● WHAT YOU NEED TO DO: In the records below, find each line that holds "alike" and return it.

● DATASET ENTRIES:
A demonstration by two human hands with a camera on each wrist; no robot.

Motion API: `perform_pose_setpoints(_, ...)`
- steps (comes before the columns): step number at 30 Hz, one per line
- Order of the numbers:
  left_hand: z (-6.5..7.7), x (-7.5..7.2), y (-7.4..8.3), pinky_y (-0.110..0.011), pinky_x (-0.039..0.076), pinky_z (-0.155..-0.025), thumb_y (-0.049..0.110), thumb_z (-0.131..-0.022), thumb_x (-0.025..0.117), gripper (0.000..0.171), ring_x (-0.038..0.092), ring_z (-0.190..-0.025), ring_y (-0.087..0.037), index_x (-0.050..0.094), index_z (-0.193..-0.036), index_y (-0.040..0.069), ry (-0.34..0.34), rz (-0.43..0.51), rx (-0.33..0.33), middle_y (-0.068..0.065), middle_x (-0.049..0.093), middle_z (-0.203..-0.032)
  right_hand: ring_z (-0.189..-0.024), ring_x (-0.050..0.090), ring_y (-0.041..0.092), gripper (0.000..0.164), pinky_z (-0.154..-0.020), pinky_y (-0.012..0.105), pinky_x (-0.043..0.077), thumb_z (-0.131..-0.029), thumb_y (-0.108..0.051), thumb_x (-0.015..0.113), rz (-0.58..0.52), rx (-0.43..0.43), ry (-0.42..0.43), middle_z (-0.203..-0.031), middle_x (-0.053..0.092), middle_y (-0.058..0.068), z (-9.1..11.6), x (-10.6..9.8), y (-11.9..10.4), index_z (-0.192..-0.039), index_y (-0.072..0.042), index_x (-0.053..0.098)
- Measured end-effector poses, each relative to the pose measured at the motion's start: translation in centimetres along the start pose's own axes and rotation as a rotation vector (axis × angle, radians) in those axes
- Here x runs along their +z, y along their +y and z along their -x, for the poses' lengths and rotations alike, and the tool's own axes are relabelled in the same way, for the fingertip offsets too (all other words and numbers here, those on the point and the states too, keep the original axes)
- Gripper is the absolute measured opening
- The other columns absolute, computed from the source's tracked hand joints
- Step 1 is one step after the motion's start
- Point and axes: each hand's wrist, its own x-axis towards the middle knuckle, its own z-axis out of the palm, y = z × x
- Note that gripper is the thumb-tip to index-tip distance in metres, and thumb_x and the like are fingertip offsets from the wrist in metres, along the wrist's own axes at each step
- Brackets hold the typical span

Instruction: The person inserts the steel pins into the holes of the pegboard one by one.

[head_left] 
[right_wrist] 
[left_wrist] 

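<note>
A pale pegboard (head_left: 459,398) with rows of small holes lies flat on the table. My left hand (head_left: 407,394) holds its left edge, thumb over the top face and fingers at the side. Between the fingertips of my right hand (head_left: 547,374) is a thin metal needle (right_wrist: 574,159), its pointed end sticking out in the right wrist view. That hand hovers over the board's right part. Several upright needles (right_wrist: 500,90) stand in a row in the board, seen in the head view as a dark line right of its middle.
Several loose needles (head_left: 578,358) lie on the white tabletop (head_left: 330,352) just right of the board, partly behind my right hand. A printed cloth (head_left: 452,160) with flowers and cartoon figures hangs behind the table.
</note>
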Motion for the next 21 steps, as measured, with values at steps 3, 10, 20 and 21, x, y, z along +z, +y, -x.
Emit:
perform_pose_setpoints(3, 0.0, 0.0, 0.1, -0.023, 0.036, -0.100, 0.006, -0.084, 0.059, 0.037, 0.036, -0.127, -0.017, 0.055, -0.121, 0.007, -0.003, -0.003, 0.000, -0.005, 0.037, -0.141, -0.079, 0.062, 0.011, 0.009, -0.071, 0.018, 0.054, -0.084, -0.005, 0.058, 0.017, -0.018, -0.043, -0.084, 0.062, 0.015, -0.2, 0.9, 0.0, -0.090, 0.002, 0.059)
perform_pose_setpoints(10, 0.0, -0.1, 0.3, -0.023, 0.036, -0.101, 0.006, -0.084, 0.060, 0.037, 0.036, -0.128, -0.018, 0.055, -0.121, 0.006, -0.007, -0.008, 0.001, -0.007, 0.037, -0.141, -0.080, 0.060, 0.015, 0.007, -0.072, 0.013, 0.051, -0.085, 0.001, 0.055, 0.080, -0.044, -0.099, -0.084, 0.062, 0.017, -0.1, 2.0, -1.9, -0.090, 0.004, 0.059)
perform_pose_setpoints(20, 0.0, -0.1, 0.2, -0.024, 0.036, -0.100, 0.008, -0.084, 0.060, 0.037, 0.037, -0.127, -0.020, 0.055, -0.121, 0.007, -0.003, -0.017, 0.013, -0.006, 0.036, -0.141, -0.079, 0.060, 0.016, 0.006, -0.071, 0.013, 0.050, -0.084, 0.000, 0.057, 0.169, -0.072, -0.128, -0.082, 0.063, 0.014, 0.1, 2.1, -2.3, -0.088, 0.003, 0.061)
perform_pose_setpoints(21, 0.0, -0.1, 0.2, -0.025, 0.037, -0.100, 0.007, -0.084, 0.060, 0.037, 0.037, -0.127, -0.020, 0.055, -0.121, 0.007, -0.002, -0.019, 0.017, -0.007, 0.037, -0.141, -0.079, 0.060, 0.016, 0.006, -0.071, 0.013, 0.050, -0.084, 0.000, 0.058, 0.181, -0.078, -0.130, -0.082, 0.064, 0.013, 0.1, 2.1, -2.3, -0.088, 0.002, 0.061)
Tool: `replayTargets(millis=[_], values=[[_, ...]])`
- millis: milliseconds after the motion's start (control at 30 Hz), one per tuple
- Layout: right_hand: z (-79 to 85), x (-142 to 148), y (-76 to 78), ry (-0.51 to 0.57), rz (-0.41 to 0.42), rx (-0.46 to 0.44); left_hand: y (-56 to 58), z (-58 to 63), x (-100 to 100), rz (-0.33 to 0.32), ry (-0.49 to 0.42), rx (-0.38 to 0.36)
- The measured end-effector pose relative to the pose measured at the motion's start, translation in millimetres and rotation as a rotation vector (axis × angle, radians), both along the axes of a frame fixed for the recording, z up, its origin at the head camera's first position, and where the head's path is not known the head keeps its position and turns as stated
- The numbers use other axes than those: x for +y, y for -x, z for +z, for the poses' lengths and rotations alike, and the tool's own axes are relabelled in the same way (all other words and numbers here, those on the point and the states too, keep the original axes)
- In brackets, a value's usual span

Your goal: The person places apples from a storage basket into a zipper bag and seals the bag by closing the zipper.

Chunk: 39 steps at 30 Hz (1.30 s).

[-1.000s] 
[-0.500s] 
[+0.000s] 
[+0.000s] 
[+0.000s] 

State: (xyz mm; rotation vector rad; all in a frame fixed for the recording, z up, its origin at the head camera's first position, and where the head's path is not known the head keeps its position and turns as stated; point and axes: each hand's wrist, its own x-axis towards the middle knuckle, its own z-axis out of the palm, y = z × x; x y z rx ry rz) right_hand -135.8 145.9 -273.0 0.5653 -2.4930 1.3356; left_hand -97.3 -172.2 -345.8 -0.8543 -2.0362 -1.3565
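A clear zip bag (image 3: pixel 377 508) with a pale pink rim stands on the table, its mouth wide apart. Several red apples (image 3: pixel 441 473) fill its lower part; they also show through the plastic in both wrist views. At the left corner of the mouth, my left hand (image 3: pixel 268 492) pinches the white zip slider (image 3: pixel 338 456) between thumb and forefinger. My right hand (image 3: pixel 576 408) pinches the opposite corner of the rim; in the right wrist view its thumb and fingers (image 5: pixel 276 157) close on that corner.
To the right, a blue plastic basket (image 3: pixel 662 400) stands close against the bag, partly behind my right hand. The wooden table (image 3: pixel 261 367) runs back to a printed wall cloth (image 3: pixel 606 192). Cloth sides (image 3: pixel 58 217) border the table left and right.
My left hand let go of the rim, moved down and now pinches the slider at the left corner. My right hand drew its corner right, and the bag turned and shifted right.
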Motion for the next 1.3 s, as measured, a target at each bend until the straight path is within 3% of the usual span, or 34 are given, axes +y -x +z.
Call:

● ANSWER TO THE EXERCISE:
- Here x runs along their +z, y along their +y and z along their -x, for the poses' lengths and rotations alike, and the tool's own axes are relabelled in the same way, for the fingertip offsets too (all other words and numbers here, those on the point and the states too, keep the original axes)
- The numbers use other axes than those: x for +y, y for -x, z for +z, for the poses' lengths and rotations alike, and the tool's own axes are relabelled in the same way (all other words and numbers here, those on the point and the states too, keep the original axes)

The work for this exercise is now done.